__Task details__: Your task is to find every line in the records that holds the string "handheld" and copy it.

Content starts

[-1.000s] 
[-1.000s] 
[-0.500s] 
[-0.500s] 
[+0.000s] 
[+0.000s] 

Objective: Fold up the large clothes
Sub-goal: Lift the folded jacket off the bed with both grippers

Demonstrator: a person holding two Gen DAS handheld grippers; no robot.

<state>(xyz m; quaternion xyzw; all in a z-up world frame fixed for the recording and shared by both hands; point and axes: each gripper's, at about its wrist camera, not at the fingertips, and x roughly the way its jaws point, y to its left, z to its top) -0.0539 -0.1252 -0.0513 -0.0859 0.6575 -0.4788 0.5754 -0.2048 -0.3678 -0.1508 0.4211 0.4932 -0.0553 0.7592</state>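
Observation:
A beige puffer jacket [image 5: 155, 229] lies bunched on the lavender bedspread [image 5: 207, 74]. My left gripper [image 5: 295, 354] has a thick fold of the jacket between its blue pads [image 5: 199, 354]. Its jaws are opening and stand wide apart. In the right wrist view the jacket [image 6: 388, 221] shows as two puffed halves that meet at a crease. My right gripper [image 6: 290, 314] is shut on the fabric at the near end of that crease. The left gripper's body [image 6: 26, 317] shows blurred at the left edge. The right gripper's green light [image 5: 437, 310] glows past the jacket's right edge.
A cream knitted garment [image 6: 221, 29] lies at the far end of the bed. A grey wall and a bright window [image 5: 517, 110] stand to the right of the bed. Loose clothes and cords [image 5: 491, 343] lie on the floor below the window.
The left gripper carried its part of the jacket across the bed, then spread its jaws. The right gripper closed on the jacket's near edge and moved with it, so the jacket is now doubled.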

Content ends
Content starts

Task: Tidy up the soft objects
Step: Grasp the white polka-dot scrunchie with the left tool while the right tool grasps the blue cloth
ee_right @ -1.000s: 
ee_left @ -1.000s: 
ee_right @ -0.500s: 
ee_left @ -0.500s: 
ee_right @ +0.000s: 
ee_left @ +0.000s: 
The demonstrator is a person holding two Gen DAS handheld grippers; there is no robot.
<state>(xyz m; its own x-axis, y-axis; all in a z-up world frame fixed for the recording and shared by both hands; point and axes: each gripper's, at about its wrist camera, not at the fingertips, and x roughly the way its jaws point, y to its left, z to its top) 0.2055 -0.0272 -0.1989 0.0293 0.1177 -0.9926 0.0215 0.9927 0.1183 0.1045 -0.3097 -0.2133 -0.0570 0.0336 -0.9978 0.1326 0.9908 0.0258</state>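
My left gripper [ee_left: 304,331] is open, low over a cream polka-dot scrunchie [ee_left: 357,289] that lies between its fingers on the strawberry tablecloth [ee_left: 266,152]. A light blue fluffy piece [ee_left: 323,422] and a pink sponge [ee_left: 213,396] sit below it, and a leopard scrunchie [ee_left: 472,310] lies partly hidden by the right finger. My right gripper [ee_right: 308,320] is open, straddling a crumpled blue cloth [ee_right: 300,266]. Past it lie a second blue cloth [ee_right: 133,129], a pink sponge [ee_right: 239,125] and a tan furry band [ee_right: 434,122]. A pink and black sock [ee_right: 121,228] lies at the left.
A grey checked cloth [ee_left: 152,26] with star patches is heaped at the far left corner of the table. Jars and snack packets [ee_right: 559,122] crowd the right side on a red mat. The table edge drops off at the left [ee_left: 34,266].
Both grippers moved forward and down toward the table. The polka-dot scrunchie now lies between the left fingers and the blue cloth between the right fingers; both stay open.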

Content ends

__Task response__:
Demonstrator: a person holding two Gen DAS handheld grippers; no robot.
The demonstrator is a person holding two Gen DAS handheld grippers; there is no robot.

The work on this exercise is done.